Published: 24 November 2010

Abstract

Background

Estimating the economic impact of influenza is complicated because the disease may have non-specific symptoms, and many patients with influenza are registered with other diagnoses. Furthermore, in some countries like Norway, employees can be on paid sick leave for a specified number of days without a doctor's certificate ("self-reported sick leave") and these sick leaves are not registered.
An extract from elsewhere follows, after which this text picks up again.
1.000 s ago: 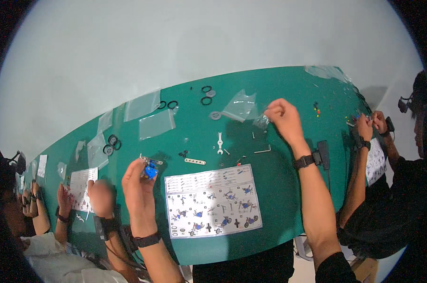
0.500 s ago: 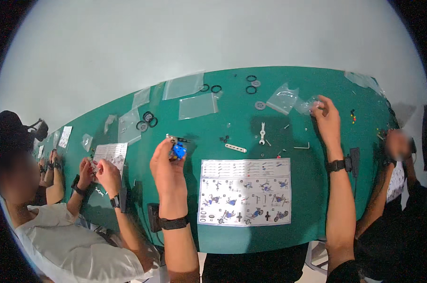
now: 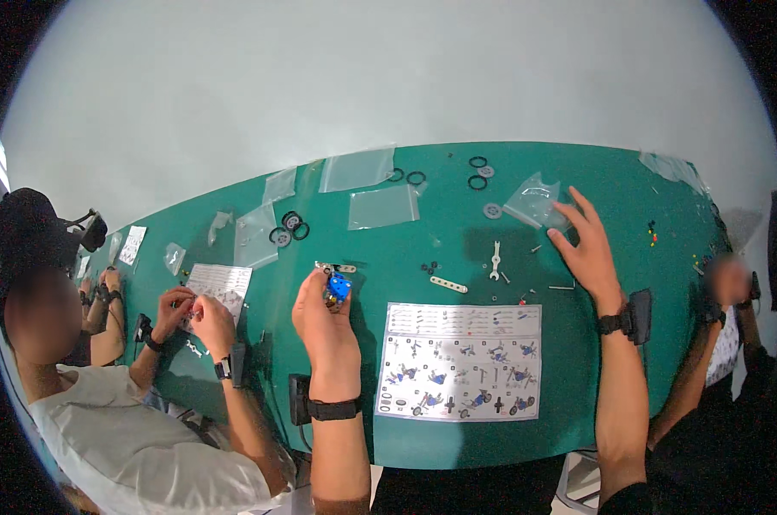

Both problems result in gaps in the existing literature: costs associated with influenza-related illness and self-reported sick leave are rarely included. The aim of this study was to improve estimates of total influenza-related health-care costs and productivity losses by estimating these missing costs.

Methods

Using Norwegian data, the weekly numbers of influenza-attributable hospital admissions and certified sick leaves registered with other diagnoses were estimated from influenza-like illness surveillance data using quasi-Poisson regression. The number of self-reported sick leaves was estimated using a Monte-Carlo simulation model of illness recovery curves based on the number of certified sick leaves. A probabilistic sensitivity analysis was conducted on the economic outcomes.

Results

During the 1998/99 through 2005/06 influenza seasons, the models estimated an annual average of 2700 excess influenza-associated hospitalizations in Norway, of which 16% were registered as influenza, 51% as pneumonia and 33% were registered with other diagnoses. The direct cost of seasonal influenza totaled US$22 million annually, including costs of pharmaceuticals and outpatient services. The annual average number of working days lost was predicted at 793 000, resulting in an estimated productivity loss of US$231 million. Self-reported sick leave accounted for approximately one-third of the total indirect cost. During a pandemic, the total cost could rise to over US$800 million.

Conclusions

Influenza places a considerable burden on patients and society with indirect costs greatly exceeding direct costs. The cost of influenza-attributable complications and the cost of self-reported sick leave represent a considerable part of the economic burden of influenza.